Jacques et Céline Horte, infirmiers libéraux dans les Pyrénées-Orientales (propos recueillis par Laure Martin)
Population et médias ont qualifié soignants et médecins de héros tout au long de cette crise sanitaire parce qu’ils se sont « dévoués » pour maintenir les gens en santé. Pourtant, les infirmiers ne sont pas des surhommes. Ils fatiguent, ils pleurent, ils doutent, ils ont une vie familiale et sociale. Les infirmiers ne se dévouent pas. Ils exercent un métier, pour lequel ils ont fait des études, ont acquis des connaissances et des compétences. Les infirmiers vivent au cœur du système de santé qu’ils connaissent et peuvent apporter des réponses à des problématiques identifiées.
Héroïsme, dévotion… des termes qui nous rappellent le fameux slogan des manifestations de 1988 : « ni nonne, ni bonne, ni conne ».
Alors, mes vœux pour la profession :
Une amélioration des conditions de travail qui se sont considérablement dégradées ces dernières années.
Pour cela, il faut remettre les moyens humains et matériels nécessaires dans les lieux de soins.
Une revalorisation salariale à hauteur de leurs attentes soit 300 euros / mois.
Un rôle central dans les processus de discussion et de prise de décision pour toutes les questions de santé.
Pour cela, la profession doit être unie pour exercer un véritable leadership politique.
Une réingénierie de la formation pour un cursus universitaire cohérent leur permettant d’acquérir un haut niveau scientifique.
Julie Devictor, IPA (mention oncologie), présidente du conseil national des infirmiers en pratique avancée
Vœux que ma spécialité soit reconnue,
Oubliée et méprisée à nouveau demain je serai,
Enterré le costume de héros dont vous m’avez affublée,
Utile et utilisée dans cette crise pourtant j’ai été,
X fois dans la rue ma reconnaissance j'irai réclamer !!!

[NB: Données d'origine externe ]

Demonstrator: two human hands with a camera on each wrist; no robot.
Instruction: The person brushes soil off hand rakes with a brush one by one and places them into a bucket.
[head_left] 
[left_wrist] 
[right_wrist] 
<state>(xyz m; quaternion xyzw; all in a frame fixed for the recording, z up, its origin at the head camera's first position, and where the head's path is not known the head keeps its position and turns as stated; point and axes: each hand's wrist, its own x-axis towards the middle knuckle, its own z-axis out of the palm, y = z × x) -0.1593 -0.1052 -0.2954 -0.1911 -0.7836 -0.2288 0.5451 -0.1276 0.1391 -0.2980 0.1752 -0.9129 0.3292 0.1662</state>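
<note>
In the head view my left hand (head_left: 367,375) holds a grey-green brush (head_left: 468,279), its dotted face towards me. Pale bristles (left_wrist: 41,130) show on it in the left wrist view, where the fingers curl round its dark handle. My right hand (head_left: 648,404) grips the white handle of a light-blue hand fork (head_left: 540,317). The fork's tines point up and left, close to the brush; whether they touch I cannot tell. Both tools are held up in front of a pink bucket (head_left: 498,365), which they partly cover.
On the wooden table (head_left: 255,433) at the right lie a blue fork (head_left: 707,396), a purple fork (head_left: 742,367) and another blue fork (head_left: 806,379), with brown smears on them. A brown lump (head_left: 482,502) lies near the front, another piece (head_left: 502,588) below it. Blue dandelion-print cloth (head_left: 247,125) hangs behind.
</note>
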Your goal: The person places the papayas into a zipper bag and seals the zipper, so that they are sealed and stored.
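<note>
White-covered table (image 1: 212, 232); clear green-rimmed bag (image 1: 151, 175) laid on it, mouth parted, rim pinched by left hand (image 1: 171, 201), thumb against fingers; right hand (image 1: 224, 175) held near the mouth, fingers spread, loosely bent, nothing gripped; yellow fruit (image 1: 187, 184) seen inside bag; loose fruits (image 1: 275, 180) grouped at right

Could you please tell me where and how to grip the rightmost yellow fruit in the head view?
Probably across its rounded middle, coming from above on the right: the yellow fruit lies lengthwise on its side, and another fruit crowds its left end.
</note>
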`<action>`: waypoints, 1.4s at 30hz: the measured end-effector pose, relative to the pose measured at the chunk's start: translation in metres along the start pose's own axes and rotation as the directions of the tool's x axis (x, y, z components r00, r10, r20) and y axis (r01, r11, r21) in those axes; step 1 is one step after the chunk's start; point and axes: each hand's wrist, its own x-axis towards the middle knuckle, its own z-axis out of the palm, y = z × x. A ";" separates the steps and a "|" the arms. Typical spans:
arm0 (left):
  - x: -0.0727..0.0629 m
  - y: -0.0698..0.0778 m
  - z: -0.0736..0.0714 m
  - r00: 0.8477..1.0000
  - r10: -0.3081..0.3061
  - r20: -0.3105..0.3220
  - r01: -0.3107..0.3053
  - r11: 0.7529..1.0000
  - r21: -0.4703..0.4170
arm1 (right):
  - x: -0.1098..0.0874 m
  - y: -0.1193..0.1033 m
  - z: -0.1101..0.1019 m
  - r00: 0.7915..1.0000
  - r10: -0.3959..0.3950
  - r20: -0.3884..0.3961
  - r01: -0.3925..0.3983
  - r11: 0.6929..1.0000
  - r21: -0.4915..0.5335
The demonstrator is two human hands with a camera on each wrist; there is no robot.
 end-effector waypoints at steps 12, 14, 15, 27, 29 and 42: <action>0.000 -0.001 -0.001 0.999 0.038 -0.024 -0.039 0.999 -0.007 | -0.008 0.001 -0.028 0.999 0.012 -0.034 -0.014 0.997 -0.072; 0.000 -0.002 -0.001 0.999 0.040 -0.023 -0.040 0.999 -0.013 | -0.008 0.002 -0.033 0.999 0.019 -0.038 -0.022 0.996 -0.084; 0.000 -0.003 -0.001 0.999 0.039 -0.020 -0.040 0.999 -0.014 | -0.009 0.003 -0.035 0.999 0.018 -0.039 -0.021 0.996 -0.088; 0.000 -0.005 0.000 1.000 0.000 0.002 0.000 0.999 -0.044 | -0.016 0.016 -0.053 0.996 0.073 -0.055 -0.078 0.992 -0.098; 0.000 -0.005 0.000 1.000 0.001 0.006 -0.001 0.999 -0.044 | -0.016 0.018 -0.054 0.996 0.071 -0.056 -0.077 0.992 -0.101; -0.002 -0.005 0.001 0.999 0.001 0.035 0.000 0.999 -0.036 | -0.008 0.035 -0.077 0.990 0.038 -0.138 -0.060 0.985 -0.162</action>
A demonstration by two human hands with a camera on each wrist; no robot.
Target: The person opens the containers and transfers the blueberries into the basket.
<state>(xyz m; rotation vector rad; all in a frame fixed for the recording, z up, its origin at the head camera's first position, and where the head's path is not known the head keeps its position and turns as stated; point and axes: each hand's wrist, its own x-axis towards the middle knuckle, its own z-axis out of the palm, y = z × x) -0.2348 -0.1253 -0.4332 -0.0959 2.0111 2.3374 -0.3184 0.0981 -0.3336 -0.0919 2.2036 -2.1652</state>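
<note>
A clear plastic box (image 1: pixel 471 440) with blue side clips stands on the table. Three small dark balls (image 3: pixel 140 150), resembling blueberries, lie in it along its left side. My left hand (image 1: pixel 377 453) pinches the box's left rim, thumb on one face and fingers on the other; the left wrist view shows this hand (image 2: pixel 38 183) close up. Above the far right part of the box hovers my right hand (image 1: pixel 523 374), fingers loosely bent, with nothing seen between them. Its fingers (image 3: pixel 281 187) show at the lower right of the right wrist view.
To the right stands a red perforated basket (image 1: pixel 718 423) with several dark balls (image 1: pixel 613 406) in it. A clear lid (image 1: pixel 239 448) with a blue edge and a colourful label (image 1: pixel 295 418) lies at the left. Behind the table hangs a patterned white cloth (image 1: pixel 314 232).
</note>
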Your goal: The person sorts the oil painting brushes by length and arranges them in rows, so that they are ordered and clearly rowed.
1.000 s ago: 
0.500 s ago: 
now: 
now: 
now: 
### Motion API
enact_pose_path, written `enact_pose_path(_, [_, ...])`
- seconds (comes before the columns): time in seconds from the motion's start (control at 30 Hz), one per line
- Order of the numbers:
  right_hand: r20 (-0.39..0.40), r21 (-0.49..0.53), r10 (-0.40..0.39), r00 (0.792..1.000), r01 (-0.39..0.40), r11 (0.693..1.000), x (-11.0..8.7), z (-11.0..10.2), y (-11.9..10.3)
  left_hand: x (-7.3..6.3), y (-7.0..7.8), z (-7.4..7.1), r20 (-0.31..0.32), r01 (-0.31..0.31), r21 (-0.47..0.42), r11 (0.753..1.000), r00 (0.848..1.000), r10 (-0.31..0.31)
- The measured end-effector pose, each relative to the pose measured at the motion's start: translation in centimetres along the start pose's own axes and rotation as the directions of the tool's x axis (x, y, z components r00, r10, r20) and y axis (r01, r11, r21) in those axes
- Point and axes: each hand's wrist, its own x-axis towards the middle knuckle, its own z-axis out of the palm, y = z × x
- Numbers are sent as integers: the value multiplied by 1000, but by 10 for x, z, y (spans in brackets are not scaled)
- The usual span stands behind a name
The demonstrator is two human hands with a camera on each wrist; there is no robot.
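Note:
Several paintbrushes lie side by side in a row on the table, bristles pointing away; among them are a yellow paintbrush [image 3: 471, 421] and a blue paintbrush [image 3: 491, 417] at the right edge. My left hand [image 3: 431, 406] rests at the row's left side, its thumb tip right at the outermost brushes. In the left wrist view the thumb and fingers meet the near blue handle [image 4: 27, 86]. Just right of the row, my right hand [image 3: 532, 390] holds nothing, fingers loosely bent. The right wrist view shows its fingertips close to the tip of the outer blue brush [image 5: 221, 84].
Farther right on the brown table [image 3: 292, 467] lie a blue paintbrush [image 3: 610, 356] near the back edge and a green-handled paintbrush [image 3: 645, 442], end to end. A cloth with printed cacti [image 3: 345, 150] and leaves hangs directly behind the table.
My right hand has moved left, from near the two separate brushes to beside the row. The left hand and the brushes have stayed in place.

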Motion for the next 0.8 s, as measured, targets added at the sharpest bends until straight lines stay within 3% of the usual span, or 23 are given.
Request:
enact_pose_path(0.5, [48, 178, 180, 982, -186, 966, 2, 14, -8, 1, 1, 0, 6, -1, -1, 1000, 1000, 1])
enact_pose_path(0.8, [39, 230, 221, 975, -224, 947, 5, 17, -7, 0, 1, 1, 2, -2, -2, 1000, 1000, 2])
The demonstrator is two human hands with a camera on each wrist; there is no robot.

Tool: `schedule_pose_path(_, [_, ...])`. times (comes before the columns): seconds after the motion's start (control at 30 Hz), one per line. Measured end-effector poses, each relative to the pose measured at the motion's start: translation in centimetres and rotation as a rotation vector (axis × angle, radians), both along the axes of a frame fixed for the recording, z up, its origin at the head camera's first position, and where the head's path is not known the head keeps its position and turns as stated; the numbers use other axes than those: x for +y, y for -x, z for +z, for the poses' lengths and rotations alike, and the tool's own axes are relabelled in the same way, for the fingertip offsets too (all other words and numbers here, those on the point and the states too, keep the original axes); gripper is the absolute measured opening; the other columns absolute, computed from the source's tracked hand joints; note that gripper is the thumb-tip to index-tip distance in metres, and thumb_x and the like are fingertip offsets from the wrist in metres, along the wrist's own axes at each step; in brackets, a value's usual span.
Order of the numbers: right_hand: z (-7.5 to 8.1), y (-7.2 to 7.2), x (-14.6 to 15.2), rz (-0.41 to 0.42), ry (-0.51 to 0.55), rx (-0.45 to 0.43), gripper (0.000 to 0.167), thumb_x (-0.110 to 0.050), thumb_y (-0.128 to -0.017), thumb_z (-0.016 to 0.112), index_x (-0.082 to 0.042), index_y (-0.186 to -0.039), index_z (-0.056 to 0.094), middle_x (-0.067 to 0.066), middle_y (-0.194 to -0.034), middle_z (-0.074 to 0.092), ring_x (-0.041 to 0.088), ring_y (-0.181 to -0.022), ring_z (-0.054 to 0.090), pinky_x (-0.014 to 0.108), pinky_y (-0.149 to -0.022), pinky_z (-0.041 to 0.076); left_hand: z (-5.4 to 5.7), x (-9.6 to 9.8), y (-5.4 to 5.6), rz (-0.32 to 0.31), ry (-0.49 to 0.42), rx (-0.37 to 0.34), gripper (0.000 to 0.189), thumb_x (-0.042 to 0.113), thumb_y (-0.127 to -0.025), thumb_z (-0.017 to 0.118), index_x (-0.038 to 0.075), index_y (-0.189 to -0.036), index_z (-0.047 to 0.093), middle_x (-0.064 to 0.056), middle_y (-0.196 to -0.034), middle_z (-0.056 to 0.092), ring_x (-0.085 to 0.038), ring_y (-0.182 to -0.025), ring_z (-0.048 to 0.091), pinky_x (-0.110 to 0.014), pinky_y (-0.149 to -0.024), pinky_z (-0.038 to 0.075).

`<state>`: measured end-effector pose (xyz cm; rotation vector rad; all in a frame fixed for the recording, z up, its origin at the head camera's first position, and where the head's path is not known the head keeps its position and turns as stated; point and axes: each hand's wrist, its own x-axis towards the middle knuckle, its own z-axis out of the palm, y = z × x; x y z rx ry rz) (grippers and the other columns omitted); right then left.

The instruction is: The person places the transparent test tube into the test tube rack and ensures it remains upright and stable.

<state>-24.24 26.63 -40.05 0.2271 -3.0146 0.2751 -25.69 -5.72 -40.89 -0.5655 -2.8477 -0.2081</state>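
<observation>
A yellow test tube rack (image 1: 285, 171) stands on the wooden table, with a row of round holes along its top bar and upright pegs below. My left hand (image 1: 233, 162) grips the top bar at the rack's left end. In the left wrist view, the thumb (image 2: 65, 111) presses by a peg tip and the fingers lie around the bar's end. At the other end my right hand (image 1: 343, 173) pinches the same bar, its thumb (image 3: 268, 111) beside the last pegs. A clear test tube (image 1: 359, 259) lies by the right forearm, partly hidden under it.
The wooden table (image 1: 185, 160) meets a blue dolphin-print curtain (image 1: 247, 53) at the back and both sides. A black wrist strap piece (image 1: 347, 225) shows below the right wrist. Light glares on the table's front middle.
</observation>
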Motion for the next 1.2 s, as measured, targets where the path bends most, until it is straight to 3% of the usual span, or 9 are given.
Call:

Aujourd’hui, pour mon hôpital je “vaux” moins qu’une infirmière, je suis Ibode (= un salaire d'IDE - une NBI miraculeusement envolée pour 5 ans d’études)…
Stéphanie Huillet, Ibode
Une meilleure reconnaissance, j’entends par là admettre la légitimité des infirmières.
Une augmentation de nos salaires à hauteur des autres pays de l’OCDE.
Une augmentation du nombre de soignants pour des conditions de travail meilleures.
Reconnaître nos connaissances, nos diplômes.
Une place dans les commissions décisionnaires, pour que la voix infirmière soit entendue.